§ Work to complete
Take the data below and copy exactly the lines starting at the one with "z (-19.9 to" and finishing at the one with "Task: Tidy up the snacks", both included.
——
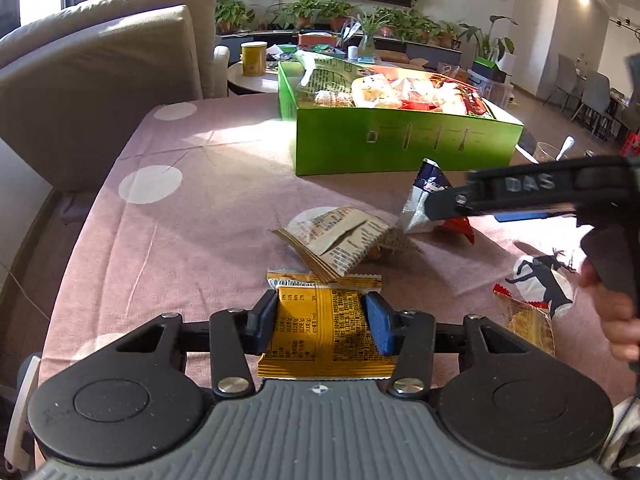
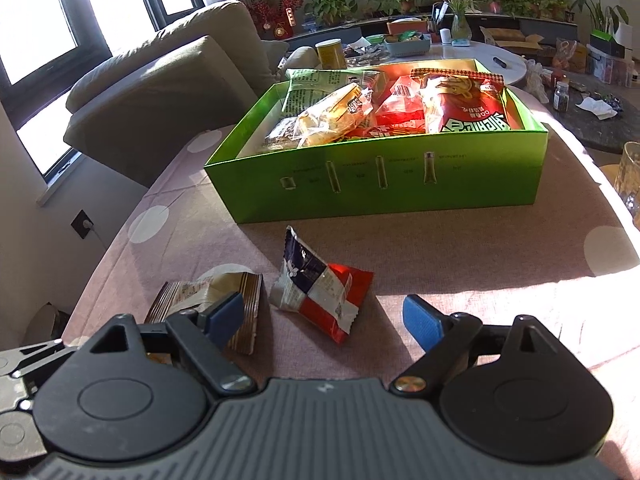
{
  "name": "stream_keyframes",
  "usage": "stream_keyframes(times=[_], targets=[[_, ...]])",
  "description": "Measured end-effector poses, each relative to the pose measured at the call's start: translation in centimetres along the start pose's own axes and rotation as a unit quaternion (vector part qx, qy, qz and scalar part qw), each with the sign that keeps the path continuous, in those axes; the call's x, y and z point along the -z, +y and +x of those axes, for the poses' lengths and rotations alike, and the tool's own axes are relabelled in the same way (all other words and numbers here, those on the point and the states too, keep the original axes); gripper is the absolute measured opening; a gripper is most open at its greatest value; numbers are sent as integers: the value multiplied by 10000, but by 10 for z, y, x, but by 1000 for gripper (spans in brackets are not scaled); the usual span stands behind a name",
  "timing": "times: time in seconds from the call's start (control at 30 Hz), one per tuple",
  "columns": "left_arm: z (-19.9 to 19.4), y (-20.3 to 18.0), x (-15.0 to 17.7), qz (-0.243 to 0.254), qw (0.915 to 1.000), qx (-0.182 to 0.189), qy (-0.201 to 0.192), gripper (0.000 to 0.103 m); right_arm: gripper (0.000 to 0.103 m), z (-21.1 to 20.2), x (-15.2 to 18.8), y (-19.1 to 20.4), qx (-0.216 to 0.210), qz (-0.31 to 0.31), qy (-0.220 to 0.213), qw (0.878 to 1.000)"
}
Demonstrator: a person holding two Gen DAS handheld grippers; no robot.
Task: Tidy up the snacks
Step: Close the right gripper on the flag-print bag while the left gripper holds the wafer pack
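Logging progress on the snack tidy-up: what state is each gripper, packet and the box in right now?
left gripper: shut on orange packet
right gripper: open, empty
green box: open-topped, packed with snacks
tan packet: loose on tablecloth
red, white and blue packet: loose, crumpled

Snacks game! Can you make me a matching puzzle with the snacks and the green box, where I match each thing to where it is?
Things:
1. yellow snack packet
2. red noodle bag
3. blue, white and red packet
4. green box

Places:
A. lying on the pink tablecloth, between the open right gripper fingers' line
B. squeezed in the left gripper
C. standing on the table, full of snacks
D. inside the box

Pairs: 1-B, 2-D, 3-A, 4-C
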State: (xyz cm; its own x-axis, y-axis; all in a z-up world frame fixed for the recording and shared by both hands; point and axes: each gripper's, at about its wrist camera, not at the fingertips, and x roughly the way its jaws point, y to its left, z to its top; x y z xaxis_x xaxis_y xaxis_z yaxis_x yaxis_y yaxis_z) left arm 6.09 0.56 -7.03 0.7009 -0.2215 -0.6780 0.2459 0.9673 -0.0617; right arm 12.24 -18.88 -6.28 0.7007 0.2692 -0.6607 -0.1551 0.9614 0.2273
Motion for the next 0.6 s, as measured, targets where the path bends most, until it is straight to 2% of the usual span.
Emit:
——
§ Result for this task
  "columns": "left_arm: z (-19.9 to 19.4), y (-20.3 to 18.0), x (-15.0 to 17.7), qz (-0.243 to 0.254), qw (0.915 to 1.000), qx (-0.182 to 0.189), qy (-0.201 to 0.192), gripper (0.000 to 0.103 m); right_arm: gripper (0.000 to 0.103 m), z (-21.1 to 20.2), x (-15.2 to 18.8), y (-19.1 to 20.4), qx (-0.216 to 0.210), qz (-0.31 to 0.31), qy (-0.220 to 0.213), qw (0.878 to 1.000)"
}
Demonstrator: a person holding two Gen DAS handheld grippers; no robot.
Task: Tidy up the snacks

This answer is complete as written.